Aim of the exercise => Exclude pictures and give again exactly the lines of the listing, beginning with its first line and ending with the one that contains "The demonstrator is".

[[ Data shown open ]]

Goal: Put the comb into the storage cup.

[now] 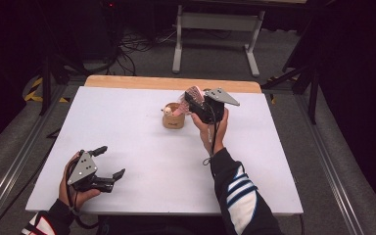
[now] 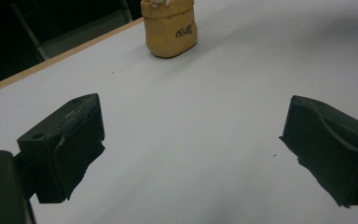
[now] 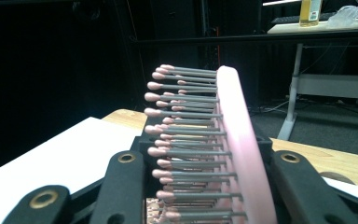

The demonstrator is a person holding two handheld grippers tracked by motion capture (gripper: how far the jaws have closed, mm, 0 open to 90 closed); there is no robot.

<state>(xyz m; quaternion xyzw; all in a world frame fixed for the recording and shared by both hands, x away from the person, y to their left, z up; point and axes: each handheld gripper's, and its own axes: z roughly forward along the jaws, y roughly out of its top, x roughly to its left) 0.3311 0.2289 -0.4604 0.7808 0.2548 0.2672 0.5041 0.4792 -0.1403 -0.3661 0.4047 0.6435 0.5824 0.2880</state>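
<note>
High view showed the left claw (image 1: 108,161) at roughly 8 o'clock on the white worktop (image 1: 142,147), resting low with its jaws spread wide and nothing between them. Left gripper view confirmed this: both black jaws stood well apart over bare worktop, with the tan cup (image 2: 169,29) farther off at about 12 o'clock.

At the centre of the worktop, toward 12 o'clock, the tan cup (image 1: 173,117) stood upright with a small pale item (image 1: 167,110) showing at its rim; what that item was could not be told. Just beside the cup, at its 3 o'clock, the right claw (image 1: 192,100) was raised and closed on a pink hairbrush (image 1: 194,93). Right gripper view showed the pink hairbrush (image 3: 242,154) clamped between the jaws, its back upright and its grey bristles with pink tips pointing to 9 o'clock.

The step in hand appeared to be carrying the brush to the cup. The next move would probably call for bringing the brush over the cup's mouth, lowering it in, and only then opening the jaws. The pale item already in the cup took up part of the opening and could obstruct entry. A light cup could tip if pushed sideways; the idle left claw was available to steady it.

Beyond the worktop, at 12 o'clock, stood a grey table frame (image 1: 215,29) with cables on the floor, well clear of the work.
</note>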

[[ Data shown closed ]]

Solution =>
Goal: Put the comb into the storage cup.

[now] 
[now] 
[now] 

The demonstrator is a person holding two handheld grippers tracked by motion capture (gripper: how far the jaws have closed, mm, 0 open to 90 closed); there is no robot.

That completes the output.